» **WHAT TO WORK ON**: Scan the records below. Copy every line in which the word "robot" appears.

» **GIVEN DATA**:
- Opening Delimiter -
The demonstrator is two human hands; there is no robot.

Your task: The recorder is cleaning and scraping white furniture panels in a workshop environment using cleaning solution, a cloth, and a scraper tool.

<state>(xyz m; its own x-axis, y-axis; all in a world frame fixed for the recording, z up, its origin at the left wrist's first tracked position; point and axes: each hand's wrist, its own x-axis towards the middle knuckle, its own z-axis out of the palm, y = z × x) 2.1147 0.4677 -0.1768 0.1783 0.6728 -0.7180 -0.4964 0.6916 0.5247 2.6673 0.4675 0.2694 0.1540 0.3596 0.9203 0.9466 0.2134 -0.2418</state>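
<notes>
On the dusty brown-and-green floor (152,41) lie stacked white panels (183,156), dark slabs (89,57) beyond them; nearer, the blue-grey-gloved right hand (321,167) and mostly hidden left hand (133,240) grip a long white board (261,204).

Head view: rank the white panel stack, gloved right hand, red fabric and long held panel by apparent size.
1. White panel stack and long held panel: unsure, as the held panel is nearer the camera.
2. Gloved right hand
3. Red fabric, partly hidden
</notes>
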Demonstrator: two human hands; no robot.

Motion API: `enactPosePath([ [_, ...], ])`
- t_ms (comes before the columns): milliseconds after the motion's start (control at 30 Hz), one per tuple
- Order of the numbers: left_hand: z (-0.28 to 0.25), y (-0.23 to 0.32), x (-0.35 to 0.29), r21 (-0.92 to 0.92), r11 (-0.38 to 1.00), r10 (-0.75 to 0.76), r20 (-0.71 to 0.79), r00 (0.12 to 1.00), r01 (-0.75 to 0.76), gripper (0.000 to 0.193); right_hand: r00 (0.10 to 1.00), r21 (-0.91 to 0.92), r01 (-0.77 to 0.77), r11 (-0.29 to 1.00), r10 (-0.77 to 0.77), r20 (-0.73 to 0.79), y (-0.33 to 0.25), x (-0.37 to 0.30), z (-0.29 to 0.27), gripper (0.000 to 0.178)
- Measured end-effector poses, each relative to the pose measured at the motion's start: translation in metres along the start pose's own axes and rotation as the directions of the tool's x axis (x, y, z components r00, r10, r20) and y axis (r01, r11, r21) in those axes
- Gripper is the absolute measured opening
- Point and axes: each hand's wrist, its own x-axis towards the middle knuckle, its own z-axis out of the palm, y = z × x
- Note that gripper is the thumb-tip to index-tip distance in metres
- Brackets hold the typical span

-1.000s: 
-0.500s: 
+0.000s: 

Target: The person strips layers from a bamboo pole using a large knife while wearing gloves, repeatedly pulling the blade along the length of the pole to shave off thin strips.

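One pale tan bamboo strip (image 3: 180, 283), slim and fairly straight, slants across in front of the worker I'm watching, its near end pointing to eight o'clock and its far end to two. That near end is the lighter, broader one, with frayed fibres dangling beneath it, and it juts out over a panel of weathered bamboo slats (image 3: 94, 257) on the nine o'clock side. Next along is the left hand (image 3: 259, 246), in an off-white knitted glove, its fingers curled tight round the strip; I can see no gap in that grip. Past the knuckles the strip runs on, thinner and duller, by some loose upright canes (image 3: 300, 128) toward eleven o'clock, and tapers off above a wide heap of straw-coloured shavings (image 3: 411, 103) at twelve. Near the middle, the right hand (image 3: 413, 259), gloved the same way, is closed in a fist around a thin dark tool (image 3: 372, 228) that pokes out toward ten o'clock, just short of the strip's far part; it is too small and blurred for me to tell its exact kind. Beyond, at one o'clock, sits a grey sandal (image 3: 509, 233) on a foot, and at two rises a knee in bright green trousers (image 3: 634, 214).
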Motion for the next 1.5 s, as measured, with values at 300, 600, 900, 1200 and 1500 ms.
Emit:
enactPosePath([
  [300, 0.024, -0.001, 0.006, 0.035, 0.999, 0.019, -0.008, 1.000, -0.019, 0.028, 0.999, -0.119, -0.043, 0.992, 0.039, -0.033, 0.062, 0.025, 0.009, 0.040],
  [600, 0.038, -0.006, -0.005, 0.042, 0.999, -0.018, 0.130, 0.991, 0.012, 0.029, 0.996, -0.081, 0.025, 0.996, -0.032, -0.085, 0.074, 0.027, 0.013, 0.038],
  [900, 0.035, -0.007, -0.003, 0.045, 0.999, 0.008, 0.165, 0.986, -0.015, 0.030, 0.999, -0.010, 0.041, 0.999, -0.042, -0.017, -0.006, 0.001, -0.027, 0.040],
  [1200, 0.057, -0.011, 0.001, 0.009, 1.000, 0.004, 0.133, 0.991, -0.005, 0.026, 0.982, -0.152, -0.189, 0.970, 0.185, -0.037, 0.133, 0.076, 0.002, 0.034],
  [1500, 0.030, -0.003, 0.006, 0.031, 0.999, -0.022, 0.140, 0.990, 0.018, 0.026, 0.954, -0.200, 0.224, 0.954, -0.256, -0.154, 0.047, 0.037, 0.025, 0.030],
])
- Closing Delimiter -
» **RESULT**:
The demonstrator is two human hands; there is no robot.
Demonstrator: two human hands; no robot.

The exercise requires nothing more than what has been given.